On Nov. 7, Adams was accidentally shot in the neck by his father while squirrel hunting in Wayne County's Chippewa Township.

He was standing 80 yards from his father, Regis Adams, 76, of Akron.

The bullet struck the younger Adams at the base of his neck and exited the left side of his neck.

The .22-caliber slug did not hit the jugular vein, which probably would have killed him. And it missed his spine, which might have left him paralyzed.


How it happened

Adams and his father were alone about 10 a.m. on private property off Duane Drive near Doylestown.

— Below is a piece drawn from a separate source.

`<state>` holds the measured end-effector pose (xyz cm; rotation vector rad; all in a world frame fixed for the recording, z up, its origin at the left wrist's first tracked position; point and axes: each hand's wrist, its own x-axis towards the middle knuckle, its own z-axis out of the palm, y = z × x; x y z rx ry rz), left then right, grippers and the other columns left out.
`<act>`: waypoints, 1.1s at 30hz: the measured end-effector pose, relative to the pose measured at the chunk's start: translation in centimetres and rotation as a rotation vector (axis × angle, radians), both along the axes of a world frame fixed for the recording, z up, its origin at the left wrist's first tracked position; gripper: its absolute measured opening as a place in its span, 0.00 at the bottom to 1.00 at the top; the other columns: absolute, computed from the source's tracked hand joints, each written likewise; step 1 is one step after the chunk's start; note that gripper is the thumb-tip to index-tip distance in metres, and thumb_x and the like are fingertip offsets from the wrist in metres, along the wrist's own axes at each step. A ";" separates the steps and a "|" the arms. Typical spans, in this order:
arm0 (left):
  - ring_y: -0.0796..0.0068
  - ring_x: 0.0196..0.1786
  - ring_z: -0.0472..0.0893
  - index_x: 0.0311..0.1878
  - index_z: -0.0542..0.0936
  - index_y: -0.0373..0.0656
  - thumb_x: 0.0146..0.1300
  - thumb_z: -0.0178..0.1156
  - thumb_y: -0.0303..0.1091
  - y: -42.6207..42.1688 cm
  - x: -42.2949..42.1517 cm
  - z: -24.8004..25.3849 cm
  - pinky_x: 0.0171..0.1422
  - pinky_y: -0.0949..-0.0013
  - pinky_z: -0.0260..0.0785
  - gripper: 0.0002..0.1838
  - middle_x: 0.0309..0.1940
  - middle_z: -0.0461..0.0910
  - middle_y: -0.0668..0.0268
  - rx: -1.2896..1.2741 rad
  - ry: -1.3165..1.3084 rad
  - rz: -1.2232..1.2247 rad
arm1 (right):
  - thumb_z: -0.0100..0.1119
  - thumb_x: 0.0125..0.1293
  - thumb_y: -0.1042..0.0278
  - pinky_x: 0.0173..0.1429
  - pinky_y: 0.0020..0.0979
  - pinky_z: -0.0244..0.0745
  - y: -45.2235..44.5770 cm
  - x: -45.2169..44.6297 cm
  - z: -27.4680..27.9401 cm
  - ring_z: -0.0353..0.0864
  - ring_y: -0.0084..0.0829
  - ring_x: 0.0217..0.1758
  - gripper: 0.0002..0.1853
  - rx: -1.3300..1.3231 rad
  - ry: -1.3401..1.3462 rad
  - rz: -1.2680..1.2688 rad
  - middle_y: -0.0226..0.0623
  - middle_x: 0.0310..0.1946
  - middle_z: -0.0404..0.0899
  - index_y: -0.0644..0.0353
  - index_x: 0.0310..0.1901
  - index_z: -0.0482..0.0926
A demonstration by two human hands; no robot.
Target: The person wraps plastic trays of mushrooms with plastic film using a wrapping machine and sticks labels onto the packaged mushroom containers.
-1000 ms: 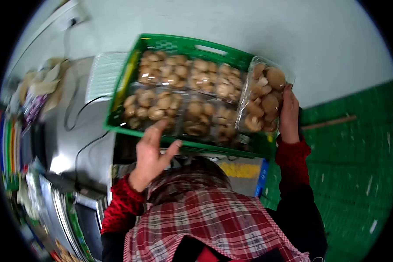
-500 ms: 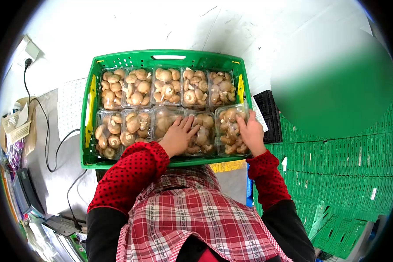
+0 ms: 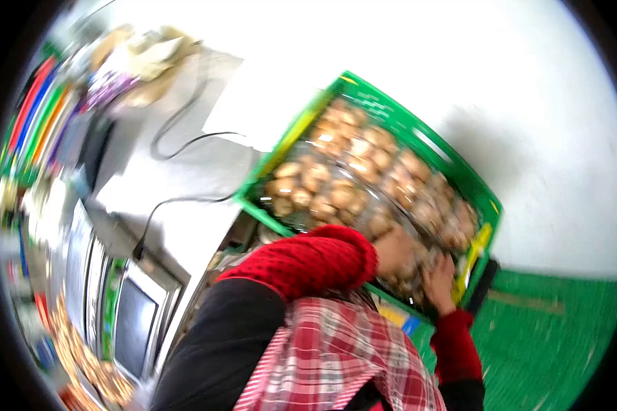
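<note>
A green crate [image 3: 425, 137] stands tilted in view, filled with two rows of clear plastic packs of brown mushrooms [image 3: 339, 198]. My left hand [image 3: 395, 251] lies over packs in the near row; motion smears its fingers. At the crate's near right corner, my right hand [image 3: 440, 282] rests on a mushroom pack, its fingers stretched out and somewhat apart. Blur hides whether either hand lifts or only presses a pack. Red dotted sleeve covers [image 3: 322, 257] sit over both forearms, and the left one hides part of the crate's near edge.
To the left, a grey-white table [image 3: 178, 171] carries black cables [image 3: 185, 200] and a white sheet [image 3: 253, 103]. A device with a screen [image 3: 138, 322] and colourful folders [image 3: 38, 116] stand farther left. Green stacked crates [image 3: 541, 335] are at right.
The view has swung left, so the crate appears rotated and farther right. Both hands remain over the near-row packs and appear closer together; the right-end pack no longer shows clearly.
</note>
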<state>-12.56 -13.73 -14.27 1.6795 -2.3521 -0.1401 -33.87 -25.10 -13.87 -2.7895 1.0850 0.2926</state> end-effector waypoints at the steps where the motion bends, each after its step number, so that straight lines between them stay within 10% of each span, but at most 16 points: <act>1: 0.56 0.59 0.70 0.53 0.76 0.45 0.45 0.67 0.52 0.3 0.7 2.1 0.63 0.52 0.61 0.32 0.52 0.75 0.60 0.095 0.022 -0.023 | 0.55 0.63 0.60 0.74 0.49 0.45 -1.4 -2.3 -2.9 0.52 0.59 0.71 0.33 0.226 -0.373 -0.147 0.58 0.68 0.54 0.67 0.66 0.59; 4: 0.59 0.47 0.77 0.50 0.77 0.44 0.54 0.65 0.45 7.9 5.5 8.9 0.51 0.60 0.71 0.22 0.44 0.77 0.58 -0.350 0.729 0.157 | 0.45 0.71 0.57 0.75 0.49 0.43 0.9 -0.5 1.9 0.41 0.53 0.76 0.28 -0.059 -0.178 -0.112 0.54 0.72 0.47 0.66 0.67 0.59; 8: 0.54 0.23 0.76 0.23 0.77 0.38 0.59 0.62 0.42 23.4 8.3 6.9 0.29 0.59 0.71 0.17 0.18 0.75 0.58 -0.213 0.750 1.308 | 0.40 0.74 0.59 0.71 0.46 0.52 2.0 1.9 4.1 0.51 0.50 0.72 0.25 -0.036 -0.481 -0.290 0.54 0.69 0.53 0.67 0.66 0.61; 10: 0.64 0.28 0.82 0.31 0.82 0.33 0.64 0.58 0.45 28.3 7.8 4.7 0.35 0.63 0.73 0.21 0.25 0.82 0.54 -0.077 1.290 1.752 | 0.43 0.72 0.64 0.70 0.45 0.54 2.8 7.2 3.3 0.58 0.51 0.69 0.24 0.124 -0.697 -0.064 0.53 0.66 0.59 0.68 0.65 0.61; 14: 0.69 0.44 0.77 0.62 0.65 0.33 0.57 0.67 0.42 34.7 3.5 -9.4 0.52 0.68 0.70 0.35 0.48 0.76 0.59 -0.836 1.201 2.500 | 0.51 0.68 0.64 0.65 0.43 0.63 9.0 17.0 7.5 0.67 0.50 0.62 0.23 0.405 -0.684 0.302 0.51 0.61 0.67 0.67 0.61 0.67; 20: 0.83 0.28 0.74 0.28 0.79 0.35 0.62 0.64 0.40 34.5 4.8 -3.4 0.39 0.76 0.67 0.16 0.21 0.79 0.69 -0.940 1.563 2.008 | 0.53 0.57 0.77 0.50 0.32 0.70 14.5 23.7 8.3 0.72 0.42 0.52 0.21 0.741 -0.793 0.599 0.48 0.56 0.69 0.66 0.54 0.71; 25: 0.71 0.42 0.78 0.42 0.75 0.34 0.54 0.70 0.47 33.7 5.6 -5.0 0.49 0.70 0.70 0.25 0.41 0.80 0.59 -1.061 1.255 2.476 | 0.53 0.69 0.65 0.66 0.45 0.62 15.4 22.9 8.4 0.63 0.49 0.66 0.20 0.727 -0.712 0.735 0.49 0.61 0.66 0.64 0.59 0.69; 31: 0.83 0.24 0.63 0.25 0.78 0.39 0.60 0.64 0.44 33.9 4.6 -4.9 0.29 0.74 0.53 0.17 0.19 0.66 0.75 -0.818 1.773 2.020 | 0.56 0.62 0.70 0.59 0.39 0.68 15.4 22.6 7.7 0.71 0.46 0.58 0.21 0.625 -0.785 0.683 0.49 0.56 0.70 0.66 0.56 0.70; 33: 0.83 0.25 0.65 0.27 0.79 0.38 0.63 0.60 0.42 34.0 4.2 -6.3 0.29 0.73 0.57 0.16 0.18 0.67 0.72 -0.893 1.339 1.928 | 0.58 0.59 0.70 0.66 0.43 0.62 14.6 22.2 5.5 0.67 0.53 0.61 0.23 0.692 -0.740 0.603 0.52 0.57 0.69 0.68 0.56 0.70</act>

As Louis Adams and his father tell the story:

The pair separated while hunting on a sunny morning with temperatures about 40 degrees. The younger Adams went up a hill, then crossed a ravine to hunt in a new area.

He saw his father and waved. But he realized later that his father did not acknowledge his wave.

The younger Adams was leaning against a tree. He took off his orange hunting cap to scratch his head.

He could clearly see his father. But the elder Adams said he could only see what turned out to be the back of his son's head through brush and around a fallen tree.

The younger Adams said he saw his father pick up the scoped rifle and look into the woods where Louis had been. The son turned his head and looked to the left.

He heard the gunshot and ''then it whacked me,'' he said. He described it as being smacked as hard as possible with a wooden broomstick. He said: ''Then everything went white.''

''There was a big pain in my neck and I was more than a little scared. Then I tried to move my hands and I realized they moved. I tried to move my feet and I realized they moved. I thought, 'This might not be so bad after all.' '' he said.

''There was blood everywhere.''

The blood soaked through two shirts and Adams' hunting jacket.

That's when he pulled off his hunting gloves and used them to stem the bleeding from his wounds.

Then the younger Adams called to his father. ''Dad, I think you shot me.''


He went deer hunting with his father two weeks after the squirrel-hunting accident.